Material to process
-*-

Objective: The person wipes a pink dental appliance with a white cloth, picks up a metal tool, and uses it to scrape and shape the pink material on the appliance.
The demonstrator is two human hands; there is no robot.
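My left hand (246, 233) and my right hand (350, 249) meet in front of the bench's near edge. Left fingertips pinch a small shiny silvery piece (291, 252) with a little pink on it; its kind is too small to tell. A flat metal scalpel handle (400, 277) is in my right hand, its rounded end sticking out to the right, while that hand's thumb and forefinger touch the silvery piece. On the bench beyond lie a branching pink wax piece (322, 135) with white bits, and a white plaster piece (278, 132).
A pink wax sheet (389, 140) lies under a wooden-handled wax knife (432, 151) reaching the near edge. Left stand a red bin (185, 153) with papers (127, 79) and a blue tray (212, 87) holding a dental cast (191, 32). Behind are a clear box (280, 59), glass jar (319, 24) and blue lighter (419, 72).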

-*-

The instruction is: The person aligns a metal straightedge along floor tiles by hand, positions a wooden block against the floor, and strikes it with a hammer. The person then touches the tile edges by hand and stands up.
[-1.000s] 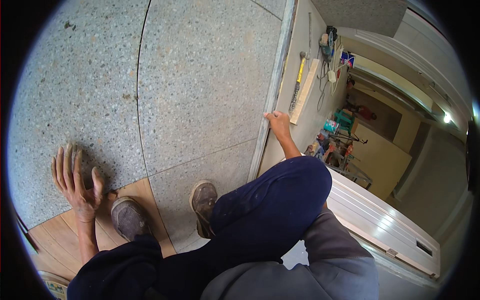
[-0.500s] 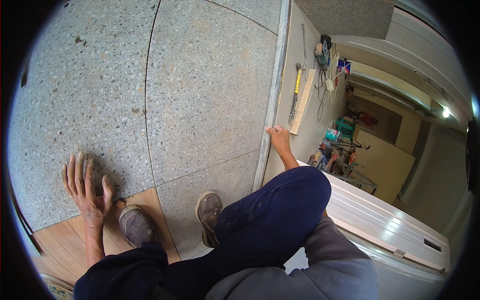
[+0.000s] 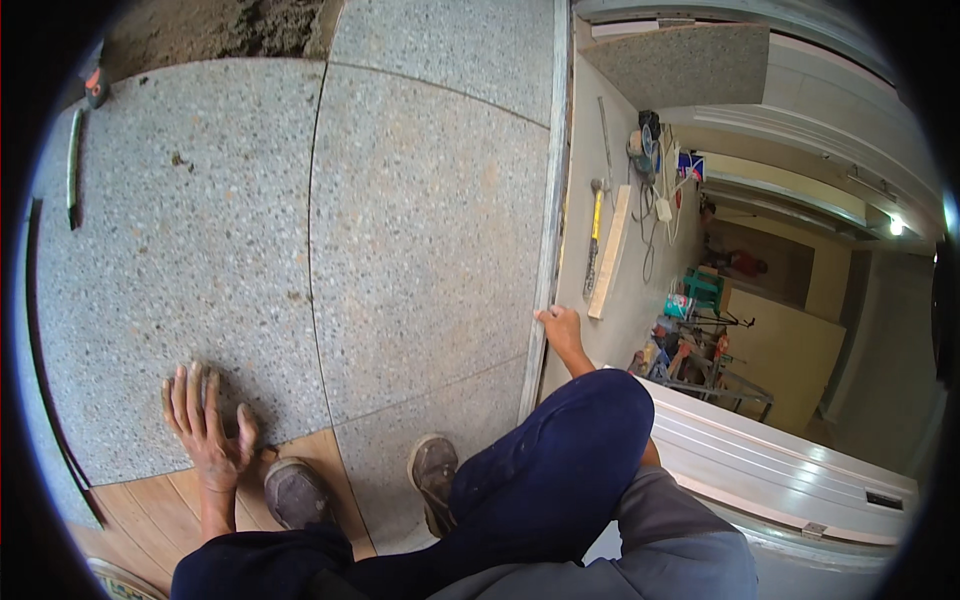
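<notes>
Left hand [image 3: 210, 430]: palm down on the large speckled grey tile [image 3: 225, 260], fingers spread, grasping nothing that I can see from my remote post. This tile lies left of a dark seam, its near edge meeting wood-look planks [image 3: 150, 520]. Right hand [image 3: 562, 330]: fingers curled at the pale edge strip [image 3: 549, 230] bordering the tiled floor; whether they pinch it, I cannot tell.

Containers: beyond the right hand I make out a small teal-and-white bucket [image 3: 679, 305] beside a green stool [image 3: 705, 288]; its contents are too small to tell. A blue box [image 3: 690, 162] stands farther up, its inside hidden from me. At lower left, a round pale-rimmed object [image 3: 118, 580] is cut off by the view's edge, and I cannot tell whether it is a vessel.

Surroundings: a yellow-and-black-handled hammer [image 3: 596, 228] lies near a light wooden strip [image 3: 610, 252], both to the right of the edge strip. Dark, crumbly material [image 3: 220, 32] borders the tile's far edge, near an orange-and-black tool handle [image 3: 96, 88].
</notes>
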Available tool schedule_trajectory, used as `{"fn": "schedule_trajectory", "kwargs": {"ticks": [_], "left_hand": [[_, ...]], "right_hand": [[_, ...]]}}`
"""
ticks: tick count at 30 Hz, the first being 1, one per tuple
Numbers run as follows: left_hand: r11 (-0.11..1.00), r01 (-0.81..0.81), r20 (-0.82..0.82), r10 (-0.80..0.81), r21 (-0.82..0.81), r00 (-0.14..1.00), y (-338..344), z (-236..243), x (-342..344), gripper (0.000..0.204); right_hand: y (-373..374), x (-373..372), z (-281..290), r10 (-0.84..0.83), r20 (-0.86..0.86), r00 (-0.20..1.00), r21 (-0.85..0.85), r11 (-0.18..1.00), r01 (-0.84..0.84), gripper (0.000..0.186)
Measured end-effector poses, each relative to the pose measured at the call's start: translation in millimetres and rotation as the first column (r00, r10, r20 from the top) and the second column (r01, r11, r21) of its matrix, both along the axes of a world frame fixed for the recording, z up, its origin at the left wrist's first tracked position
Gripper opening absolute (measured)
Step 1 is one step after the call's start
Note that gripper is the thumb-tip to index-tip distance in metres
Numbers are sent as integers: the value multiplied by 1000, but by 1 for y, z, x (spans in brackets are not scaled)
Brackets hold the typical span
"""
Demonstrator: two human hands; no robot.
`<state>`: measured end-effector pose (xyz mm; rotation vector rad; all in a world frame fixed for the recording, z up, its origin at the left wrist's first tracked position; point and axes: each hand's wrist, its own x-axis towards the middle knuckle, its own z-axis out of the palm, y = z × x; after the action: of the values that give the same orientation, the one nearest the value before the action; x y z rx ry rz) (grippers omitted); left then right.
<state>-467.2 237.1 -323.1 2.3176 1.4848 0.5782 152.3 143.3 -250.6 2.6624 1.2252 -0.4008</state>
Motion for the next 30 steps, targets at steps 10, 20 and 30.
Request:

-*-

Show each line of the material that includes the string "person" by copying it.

Response to this task
Objective: The person wipes a pink dental appliance with a white cloth, picks up a metal tool, and uses it to scrape and shape the pink material on the appliance.
The instruction is: The person aligns a metal straightedge along floor tiles by hand, positions a wooden block against the floor, and strikes it with a hammer. The person then touches the tile edges by hand and stands up.

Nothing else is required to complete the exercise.